Conspiracy Theories and Contemporary British Fiction: The Mediation of Rebellion and Trust


Biographical Information

I completed my undergraduate degree at the University of Cambridge, Girton College, before moving to the University of Oxford, with a Crewe Graduate Scholarship from Lincoln College, to study my MSt. I am now back at Girton College, with college funding, and in the second year of my PhD, supervised by Prof. Sarah Dillon.

I am a convener of the Faculty's Twentieth Century and Contemporary Graduate Research Seminar. I have also founded and now convene the 'Critical Practicism' reading group, started in response to Rita Felski's 2021 Clark Lectures for Trinity College.

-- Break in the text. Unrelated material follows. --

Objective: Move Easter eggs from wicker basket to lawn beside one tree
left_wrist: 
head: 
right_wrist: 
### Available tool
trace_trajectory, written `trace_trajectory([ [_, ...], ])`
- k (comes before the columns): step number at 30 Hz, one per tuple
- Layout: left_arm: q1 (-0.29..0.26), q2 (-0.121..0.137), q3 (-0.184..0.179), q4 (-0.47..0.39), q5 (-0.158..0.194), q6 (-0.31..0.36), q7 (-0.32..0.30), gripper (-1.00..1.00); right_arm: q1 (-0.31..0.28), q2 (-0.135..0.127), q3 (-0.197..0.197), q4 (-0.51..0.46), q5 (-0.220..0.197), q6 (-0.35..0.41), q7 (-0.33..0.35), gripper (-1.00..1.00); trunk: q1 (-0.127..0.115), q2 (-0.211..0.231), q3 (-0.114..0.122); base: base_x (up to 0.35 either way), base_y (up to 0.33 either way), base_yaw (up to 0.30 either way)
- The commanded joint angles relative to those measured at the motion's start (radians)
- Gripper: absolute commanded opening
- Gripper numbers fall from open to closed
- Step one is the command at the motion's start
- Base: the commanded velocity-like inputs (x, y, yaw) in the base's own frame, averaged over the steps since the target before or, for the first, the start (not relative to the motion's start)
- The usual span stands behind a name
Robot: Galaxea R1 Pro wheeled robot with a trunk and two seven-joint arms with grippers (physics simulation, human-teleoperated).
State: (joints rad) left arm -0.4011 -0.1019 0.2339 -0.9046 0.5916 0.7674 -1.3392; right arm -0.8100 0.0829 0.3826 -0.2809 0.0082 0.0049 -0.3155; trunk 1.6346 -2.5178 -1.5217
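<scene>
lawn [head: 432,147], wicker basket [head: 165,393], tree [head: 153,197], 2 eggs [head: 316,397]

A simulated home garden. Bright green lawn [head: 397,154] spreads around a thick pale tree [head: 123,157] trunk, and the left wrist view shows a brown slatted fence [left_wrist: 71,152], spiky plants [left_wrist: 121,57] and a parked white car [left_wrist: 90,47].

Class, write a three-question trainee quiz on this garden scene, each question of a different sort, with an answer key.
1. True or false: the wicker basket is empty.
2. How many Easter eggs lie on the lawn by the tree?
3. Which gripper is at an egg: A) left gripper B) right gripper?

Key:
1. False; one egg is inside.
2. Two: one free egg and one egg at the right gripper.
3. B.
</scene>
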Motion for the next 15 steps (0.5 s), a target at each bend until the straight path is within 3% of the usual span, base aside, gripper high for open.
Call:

The group explores questions related to critical 'use', 'function' and 'practicality' (including but not limited to our own 'Practical Criticism'), and the relationship between the literary academy and wider society. 

I am also lead-convener of the upcoming CRASSH and Faculty-funded conference, 'The Functions of Criticism' (dates and keynotes tbc). 

Research Interests

My research examines various manifestations of conspiracy theory across a selection of post-millennium novels by British writers. I am investigating the interplay between the individual suspicion of the believer of conspiracy theories, and the communal nature of knowledge, while attending to a period increasingly pervaded by concerns regarding both trust in scientific expertise, and the impact of digital platforms on the dissemination of verifiable knowledge. I am interested in how the contemporary novel places conspiracy theories within a textual context in which they can be better understood in relation to communal structures of knowledge and behaviours that exhibit trust as a prerequisite of communication. I am exploring the use of Ludwig Wittgenstein’s later writings as a productive framework for the analysis of conspiracy theories, specifically his attention to the social nature of language, and the relationship between trust and certainty. Some novelists of particular interest are David Mitchell, Ian McEwan, Zadie Smith, Hari Kunzru and Tom McCarthy.

Areas of Supervision

I supervise undergraduates for Part I Paper 7B, English Literature and its Contexts 1870-Present, and Part II Paper 12, Contemporary Writing. I also supervise dissertations on contemporary novelists.